2015cannus_p_01_01.jpg 5月13日の夜、68回目のカンヌ国際映画祭が開幕しました。今年のオープニングは、女性監督としては30年ぶり2人目となるエマニュエル・ベルコの『胸を張って』。前々から噂されていた『マッドマックス、怒りのデスロード』ではなかったので、一時びっくりがっかりな雰囲気が流れましたが、実際に作品を見てみたら、映画祭がなぜ今年この映画を開幕作品に選んだかが少し分かったように思いました。

 『胸を張って』は、一人の非行少年と、彼を担当した少年裁判所の判事と教育官の闘いを描いた作品で、判事をカトリーヌ・ドヌーヴ、教育官をブノワ・マジメル、主人公の少年をロッド・パラドという新人が演じています。主人公のマロニーは、シングルマザーで麻薬中毒の母親が保護者の資格なしと見なされ、早くから少年裁判所の監督下に置かれます。少年の頃から車の窃盗と無免許運転を繰り返し、感情をコントロールすることができない彼は、少年の保護施設へ送られ、それでも素行が改まらず、ついには刑務所に入れられてしまう。そんな彼を判事や教育官たちが親身になって見守っている、という内容。記者会見でベルコは、この物語は完全にフィクションだが、こういった判事や教育官のような影の人々の努力をできるだけリアルに描きたかったと語っていました。

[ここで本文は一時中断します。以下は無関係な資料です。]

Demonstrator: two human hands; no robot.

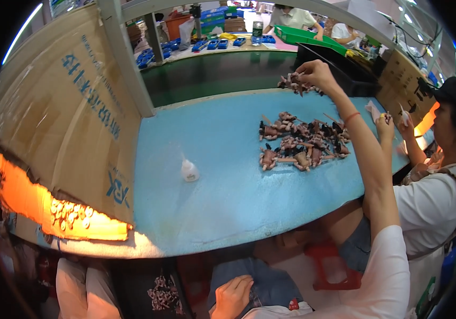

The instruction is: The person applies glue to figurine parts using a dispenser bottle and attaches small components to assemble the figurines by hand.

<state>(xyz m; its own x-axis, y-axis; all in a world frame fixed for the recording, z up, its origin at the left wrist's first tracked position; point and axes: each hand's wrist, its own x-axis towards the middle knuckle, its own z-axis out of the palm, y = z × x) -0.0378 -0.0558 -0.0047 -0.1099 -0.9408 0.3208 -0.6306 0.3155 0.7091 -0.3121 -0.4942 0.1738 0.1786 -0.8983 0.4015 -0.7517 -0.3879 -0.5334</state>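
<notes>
My right arm, with a red band at the wrist, reaches across the blue table [217, 212]. My right hand [317, 75] is closed on a small brown and pink toy figure [293, 81], held over the far side of the table beside the black bin [339, 69]. More figures lie partly hidden beneath that hand. Nearer, a cluster of similar toy figures [305, 142] with dark and tan parts lies spread on the table. My left hand [233, 293] rests on my lap with loosely extended fingers, holding nothing. A small white squeeze bottle [189, 171] with a pointed tip stands mid-table.
A cardboard panel [68, 106] walls off the left side. Beyond the table runs a dark green belt [206, 74], with blue toy cars [217, 44] and a green tray [302, 38] behind. A co-worker [435, 196] sits at right. Below, a dark tray [137, 276] holds small pieces.
</notes>
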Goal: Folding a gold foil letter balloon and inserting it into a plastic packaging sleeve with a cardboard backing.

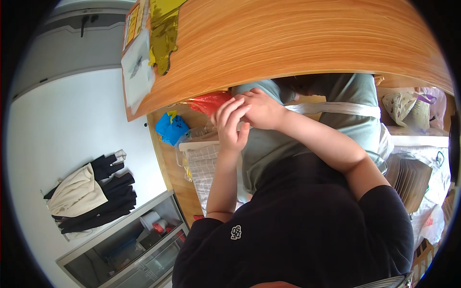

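My two hands meet above my lap, just below the table's near edge. My left hand (231,126) has its fingers stretched out and its thumb apart, with nothing seen in its palm. Its fingertips touch my right hand (263,109), whose fingers are bent inward against them. Whatever the right fingers may hold is hidden. Right behind the left fingers is a crumpled red plastic bag (207,102), partly under the table edge; whether a hand touches it I cannot tell.
A wooden table (297,38) spans the far side, with yellow shiny film (164,43) and a clear plastic sheet (138,72) at its left. A blue bag (171,127) lies low at left. Folded clothes (93,194) hang further left. Brown cardboard pieces (408,180) stand at right.
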Available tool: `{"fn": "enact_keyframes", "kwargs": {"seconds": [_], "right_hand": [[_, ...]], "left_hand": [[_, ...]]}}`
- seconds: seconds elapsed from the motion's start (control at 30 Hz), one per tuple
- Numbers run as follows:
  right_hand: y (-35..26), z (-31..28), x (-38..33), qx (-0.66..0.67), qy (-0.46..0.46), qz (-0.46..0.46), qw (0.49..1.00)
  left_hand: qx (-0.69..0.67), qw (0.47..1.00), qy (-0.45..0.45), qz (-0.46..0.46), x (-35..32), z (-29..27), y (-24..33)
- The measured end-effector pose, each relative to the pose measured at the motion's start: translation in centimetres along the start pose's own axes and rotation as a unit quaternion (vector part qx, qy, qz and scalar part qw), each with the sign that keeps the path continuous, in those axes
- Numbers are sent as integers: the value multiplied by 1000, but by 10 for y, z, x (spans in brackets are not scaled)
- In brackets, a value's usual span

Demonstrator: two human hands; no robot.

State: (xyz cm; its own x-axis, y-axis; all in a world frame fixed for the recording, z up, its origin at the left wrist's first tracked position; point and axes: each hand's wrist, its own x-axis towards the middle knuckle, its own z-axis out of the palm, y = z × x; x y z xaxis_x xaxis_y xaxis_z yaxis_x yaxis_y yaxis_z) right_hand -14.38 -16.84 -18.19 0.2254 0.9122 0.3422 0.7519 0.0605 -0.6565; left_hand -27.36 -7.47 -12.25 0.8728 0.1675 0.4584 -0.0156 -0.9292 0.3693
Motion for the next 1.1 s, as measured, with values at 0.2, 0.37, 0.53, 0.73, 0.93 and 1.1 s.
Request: {"fn": "enact_keyframes", "kwargs": {"seconds": [0.2, 0.37, 0.53, 0.73, 0.93, 1.1], "right_hand": [[12, -18, -14, -39, -42, -8, 998], [22, -13, -17, 2, -12, 31, 999], [2, -43, -14, 38, 63, -29, 997], [-25, -115, -19, -47, 100, -144, 983], [-48, -198, -52, -117, 94, -273, 950], [-69, -268, -49, -216, 103, -291, 926]], "left_hand": [[31, 996, -74, 28, 23, 16, 31], [12, 988, -138, 66, 41, 41, 74], [-43, 968, -201, 146, 50, 31, 108], [-449, 877, -140, 100, 80, -45, 145], [-612, 786, 18, 85, 101, -116, 193], [-706, 705, -24, 72, 109, -173, 204]]}}
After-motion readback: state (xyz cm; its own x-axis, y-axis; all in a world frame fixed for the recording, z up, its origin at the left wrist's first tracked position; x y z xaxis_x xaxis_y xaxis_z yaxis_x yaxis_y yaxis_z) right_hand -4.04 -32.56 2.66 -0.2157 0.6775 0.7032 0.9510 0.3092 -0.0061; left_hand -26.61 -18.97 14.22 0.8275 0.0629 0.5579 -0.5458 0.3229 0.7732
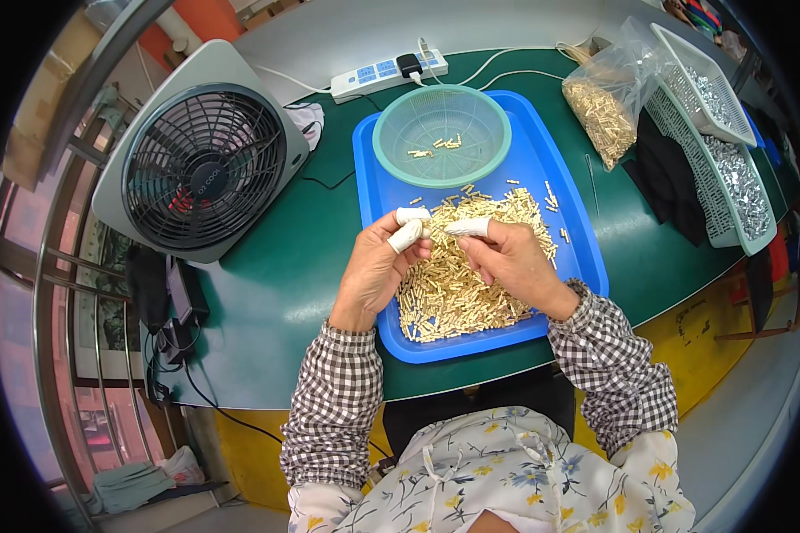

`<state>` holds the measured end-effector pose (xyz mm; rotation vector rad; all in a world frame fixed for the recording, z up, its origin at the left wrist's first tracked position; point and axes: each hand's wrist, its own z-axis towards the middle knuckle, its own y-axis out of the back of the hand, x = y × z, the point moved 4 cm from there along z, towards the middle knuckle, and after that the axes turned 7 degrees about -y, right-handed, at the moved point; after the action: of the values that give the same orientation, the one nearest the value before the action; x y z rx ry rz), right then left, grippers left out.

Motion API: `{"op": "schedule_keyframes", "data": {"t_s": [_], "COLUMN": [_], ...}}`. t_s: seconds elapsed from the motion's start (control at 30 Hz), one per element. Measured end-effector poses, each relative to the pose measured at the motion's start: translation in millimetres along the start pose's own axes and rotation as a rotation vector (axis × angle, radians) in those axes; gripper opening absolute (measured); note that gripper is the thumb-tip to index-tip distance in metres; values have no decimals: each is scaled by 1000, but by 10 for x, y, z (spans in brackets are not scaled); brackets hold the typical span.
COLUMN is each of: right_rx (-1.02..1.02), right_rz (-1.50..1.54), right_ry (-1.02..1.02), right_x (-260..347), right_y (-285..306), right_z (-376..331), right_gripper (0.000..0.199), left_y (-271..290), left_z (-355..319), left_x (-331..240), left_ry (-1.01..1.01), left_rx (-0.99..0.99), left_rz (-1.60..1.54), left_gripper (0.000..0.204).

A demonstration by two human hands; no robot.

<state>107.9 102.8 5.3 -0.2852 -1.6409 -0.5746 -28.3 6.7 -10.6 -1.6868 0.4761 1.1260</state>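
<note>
Looking down through the head camera, you have both hands raised over the blue tray (587,258) that sits on the green table (276,266). Your left hand (378,266) has white finger cots on the thumb and forefinger, and these two fingers are pinched together near the tips of your right hand (511,258), whose forefinger also wears a white cot. The fingertips of both hands meet just above the heap, seemingly closed on one small brass piece, though the piece itself is too small to make out between the cots. The other fingers of each hand are curled loosely.

Under your hands lies the heap of small brass pieces (453,293), spread across the middle and near end of the tray. At the far end of the tray sits a round green sieve basket (442,133) with a few brass pieces in its bottom.

To your left on the table stands a grey box fan (200,164). Beyond the basket lies a white power strip (378,75). To your right a clear plastic bag (604,107) holds more brass pieces, and next to it two white mesh baskets (711,133) hold silvery metal parts.
</note>
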Motion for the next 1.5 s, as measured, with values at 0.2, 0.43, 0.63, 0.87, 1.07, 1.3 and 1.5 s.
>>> {"op": "schedule_keyframes", "data": {"t_s": [0.2,0.43,0.63,0.87,1.07,1.3,1.5], "right_rx": [19,-6,-107,112,164,100,-78], "right_rz": [-31,-87,-471,-109,23,294,293], "right_ry": [13,22,417,56,-5,-4,2], "right_x": [10,17,42,-37,-32,-59,101], "right_y": [-8,-6,-22,-69,-69,-6,444], "right_z": [1,-1,11,25,36,80,239], "right_gripper": [21,20,16,17,26,22,18], "left_y": [10,4,-36,-50,-108,-188,-76], "left_z": [11,4,-21,-22,-20,-46,9], "left_x": [30,5,-45,-52,-92,-120,-93], "left_ry": [5,-21,-146,-126,-202,-216,-194], "left_rx": [48,27,65,39,26,-36,-32], "left_rz": [-9,90,607,500,439,389,403], "left_gripper": [15,15,13,12,21,29,28]}}
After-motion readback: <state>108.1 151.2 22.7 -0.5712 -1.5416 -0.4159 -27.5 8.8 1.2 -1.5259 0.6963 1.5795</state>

 ちょっとびっくりしたのは、ドヌーヴが、マロニーには彼を保護し、見守る人がいたが、"1月初めの事件"の少年にはいなかった、と発言したこと。1月初めの事件というのは、日本でも大きく報道されたシャルリー・エプドの襲撃事件のことで、日本ではテロという一言で、まるで他人事のように片付けられていますが、フランスでは貧富の差がもたらす不平等が原因であるとし、国内問題として真剣に考えられていることに目から鱗が落ちる思いでした。会場にいた記者から、そのシャルリー・エプドの最新号の表紙に自分が使われていると聞いたドヌーヴは、「意地悪な描き方でしょうけど、少なくとも笑えるカリカチュアだといいわ」と、さすがの大人の対応でした。


2015cannus_p_01_02.jpg 今年の審査員長はジョエル&イーサン・コーエンで、カンヌ史上初のダブル審査員長。その他は女優のロッシ・デ・パルマ(スペイン)、ソフィー・マルソー(フランス)、シエンナ・ミラー(イギリス)、男優のジェイク・ギレンホール(アメリカ)、ミュージシャンで作家のロキア・トラオレ(マリ)、監督のグザヴィエ・ドラン(カナダ)、ギリェルモ・デル・トロ(メキシコ)の7人で、アジア人が一人もいないのが寂しいところ。通常、審査員団は9人で構成されるので、つまり審査員長は2人で1票でなく、2票持っているという計算になり、例年以上に審査員長の発言がものを言う映画祭になるかもしれません。

 記者会見場の背景に掲げられているのは今年の映画祭の顔イングリッド・バーグマン。バーグマンとロベルト・ロッセリーニの間の娘イザベラ・ロッセリーニが今年のある視点部門の審査員長です。

 写真(上)は「胸を張って」の記者会見。左からブノワ・マジメル、カトリーヌ・ドヌーヴ、エマニュエル・ベルコ、ロッド・パラド。

写真(下)は審査員記者会見。左から、ロッシ・デ・パルマ、グザヴィエ・ドラン、シエンナ・ミラー、イーサン・コーエン、ジョエル・コーエン、ソフィー・マルソー、ジェイク・ギレンホール、ロキア・トラオレ、ギリェルモ・デル・トロ。